• **WORK REQUEST**: One part of the entries below is wanted: the lines from the one containing "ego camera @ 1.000" through the one containing "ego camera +". Write those out exactly and nothing else.

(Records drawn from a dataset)
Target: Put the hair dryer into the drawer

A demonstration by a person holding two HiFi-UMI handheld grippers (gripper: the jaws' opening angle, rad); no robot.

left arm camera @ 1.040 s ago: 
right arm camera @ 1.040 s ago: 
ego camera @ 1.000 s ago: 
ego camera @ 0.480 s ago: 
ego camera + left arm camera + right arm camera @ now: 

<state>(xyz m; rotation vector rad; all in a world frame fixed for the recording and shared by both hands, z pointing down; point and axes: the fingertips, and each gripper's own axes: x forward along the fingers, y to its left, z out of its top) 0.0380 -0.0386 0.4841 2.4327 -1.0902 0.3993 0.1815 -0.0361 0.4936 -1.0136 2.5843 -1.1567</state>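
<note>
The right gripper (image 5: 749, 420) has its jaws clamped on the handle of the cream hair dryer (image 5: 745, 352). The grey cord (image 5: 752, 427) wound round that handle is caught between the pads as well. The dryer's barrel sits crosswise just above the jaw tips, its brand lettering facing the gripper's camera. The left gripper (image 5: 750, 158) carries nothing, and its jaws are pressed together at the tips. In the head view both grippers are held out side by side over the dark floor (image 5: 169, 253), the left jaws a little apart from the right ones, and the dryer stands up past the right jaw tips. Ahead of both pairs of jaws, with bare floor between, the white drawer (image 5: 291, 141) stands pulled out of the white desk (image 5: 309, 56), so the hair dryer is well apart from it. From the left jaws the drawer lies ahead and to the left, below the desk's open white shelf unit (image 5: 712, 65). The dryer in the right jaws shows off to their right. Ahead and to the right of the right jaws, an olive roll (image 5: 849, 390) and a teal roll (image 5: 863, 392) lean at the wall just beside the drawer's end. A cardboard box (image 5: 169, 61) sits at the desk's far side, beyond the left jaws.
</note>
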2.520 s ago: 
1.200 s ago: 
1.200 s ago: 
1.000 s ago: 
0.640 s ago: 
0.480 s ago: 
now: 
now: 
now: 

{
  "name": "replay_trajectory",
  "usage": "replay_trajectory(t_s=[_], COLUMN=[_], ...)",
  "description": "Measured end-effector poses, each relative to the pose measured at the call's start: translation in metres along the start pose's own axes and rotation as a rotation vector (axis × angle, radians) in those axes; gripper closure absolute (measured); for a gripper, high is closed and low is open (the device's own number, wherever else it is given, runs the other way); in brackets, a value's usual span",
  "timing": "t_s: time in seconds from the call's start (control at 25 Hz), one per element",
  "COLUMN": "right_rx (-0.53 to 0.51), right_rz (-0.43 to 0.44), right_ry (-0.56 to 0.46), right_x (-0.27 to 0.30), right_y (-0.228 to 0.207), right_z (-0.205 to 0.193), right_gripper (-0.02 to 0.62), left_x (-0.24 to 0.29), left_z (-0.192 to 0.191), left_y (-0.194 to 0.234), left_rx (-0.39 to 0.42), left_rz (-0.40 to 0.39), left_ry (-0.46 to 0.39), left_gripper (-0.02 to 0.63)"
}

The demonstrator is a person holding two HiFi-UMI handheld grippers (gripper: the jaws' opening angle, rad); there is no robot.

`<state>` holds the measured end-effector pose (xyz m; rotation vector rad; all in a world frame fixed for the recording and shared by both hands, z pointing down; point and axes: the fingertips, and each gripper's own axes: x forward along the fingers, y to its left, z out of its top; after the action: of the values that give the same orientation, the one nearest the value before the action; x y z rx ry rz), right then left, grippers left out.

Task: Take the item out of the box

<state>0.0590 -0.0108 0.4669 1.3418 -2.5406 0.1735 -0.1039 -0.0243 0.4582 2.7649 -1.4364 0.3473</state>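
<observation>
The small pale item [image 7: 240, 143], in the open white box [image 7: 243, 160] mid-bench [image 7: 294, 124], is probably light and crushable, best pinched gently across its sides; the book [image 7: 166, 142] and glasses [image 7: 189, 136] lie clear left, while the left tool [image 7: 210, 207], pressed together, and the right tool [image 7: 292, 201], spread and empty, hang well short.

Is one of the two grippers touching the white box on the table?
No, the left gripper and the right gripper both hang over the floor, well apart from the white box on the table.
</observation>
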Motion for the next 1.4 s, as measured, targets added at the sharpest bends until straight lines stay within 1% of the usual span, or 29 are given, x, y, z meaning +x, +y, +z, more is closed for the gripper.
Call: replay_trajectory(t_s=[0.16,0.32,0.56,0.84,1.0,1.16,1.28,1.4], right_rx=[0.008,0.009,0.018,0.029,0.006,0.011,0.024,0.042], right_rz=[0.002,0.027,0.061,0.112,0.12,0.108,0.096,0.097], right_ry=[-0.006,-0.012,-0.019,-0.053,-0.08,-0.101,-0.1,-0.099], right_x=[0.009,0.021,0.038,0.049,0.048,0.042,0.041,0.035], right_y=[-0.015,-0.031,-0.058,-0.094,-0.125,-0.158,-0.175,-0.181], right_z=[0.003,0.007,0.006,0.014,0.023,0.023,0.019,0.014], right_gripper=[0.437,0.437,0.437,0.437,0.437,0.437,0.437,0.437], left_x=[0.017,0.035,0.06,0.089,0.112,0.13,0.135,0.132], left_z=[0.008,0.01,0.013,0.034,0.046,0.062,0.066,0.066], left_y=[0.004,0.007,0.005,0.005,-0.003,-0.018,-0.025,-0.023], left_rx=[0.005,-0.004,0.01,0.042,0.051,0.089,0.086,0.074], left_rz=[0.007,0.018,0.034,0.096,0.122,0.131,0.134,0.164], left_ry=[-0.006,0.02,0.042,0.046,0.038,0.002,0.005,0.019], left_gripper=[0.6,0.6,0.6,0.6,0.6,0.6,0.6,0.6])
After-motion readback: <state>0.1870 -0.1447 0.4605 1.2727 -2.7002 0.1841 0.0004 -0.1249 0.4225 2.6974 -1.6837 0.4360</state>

• **ANSWER BOX**:
ego camera @ 1.000 s ago: 
ego camera @ 0.480 s ago: 
ego camera + left arm camera + right arm camera @ now: 

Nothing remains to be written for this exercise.